Buy the motivation card from this post here

 

Thoughts About Men and Dating

I was walking Stella this morning at 5:30 am, trying to not dribble my coffee all over myself as she pulled on the leash because she saw Tobias her little (actually very LARGE friend a Mastiff something else huge hairy drooling male dog) and wanted to go say Hi.

Anyway, we walked to the end of the dyke and turned around, just as another friend of hers appeared for his morning walk, he is a black lab x and his daddy lives on a boat a few docks away from me.

I walked back to the end of the dyke so Stella could play and then we finally were walking home alone and I got thinking. I was thinking that if not for finances life is pretty damn good right now, I am enjoying my life immensely and it has a lot to do with the fact that i am surrounded by eligible, good looking, intelligent men who enjoy my company.

I think I have entered a new phase of my healing process, or maybe I am not healing any more and just reaching normal, my new normal.

I walked one way with one man and the other way with another, and there are several other guys i walk Stella with at different times. There is a group of them that gather at the communal picnic table at the bottom of the ramp, a very handsome french Canadian with a young daughter, I don’t want to get involved with someone with a young child (been there done that) but having a conversation with a good looking man feels good. Then I was down at my boat and another very nice looking man came down to my boat to see if I can sew and that is not my thing but we talked for about 15 or so minutes and I really enjoyed his company. Very nice man with a lot going for him, travels 1/2 the year to hot places and summers up here.

But there is one fellow, I will call him john, just in case he ever reads my blog or someone from the marina does, I think anyone would guess who I am talking about anyway but no point in embarrassing him. Anyway, since i have been here he has been in his sailboat living behind me. He is just a really nice guy, a gentleman, friendly without being invasive, helpful without being a know-it-all. He always gives me a hand, last night he packed my laundry down to the boat, well actually he also packed my groceries to the boat also. Every time he sees me working on the boat he insists on giving me something to help make the job easier, sand paper, polish for the chrome, etc. he always says hi and gives a wave. He loves Stella and always stops to say Hi to her and gave her a pack of tennis balls that she cherishes. She loves John.

He went sailing with his grandson for a week and left me the key to his storage container so I could use his freezer or store stuff in it. They got back a day early yesterday and a little to my surprise when I saw the boat round the corner, I was happy to see him home. Dare I say it out loud??

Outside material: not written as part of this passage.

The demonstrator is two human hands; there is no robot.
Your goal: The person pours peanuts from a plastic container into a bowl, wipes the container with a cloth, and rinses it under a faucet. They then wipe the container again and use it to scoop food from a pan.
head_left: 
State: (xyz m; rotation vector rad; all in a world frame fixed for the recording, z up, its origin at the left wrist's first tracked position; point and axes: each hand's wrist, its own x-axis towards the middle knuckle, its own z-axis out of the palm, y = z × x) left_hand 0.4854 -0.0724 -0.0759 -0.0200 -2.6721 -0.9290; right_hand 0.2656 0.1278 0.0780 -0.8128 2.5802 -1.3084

While I was doing laundry he come out of the shower and I said, “Are you following me?” and he came over and said, “I try to.” Just then the security guard came around the corner and i said, “Security guard arrest this man!!”

I am getting a bit of my “flirt” back. He has not asked me out and i don’t even know that i want him to, it is just really nice to have a gentleman pay attention to me and have male company. Take it slow and if nothing happens I am fine with that, but i feel i am testing the waters, gearing up to some day maybe having a date. he keeps saying he wants to take me out on his sailboat and that would be really nice.

i never thought i would find another man the least bit attractive but you know, the more i got to know James the uglier he got and now I remember how it felt to love him but I can’t imagine ever finding him attractive now.  This man, any one of the men I associate with now are miles above James, simply miles.

and so am I. Because I didn’t have to run out and find a man to love me to make me feel human, I healed myself and don’t need any man to make me feel whole. So sad when someone can’t be themselves for fear no one will like them.

Happy. I am going for a walk with Stella now.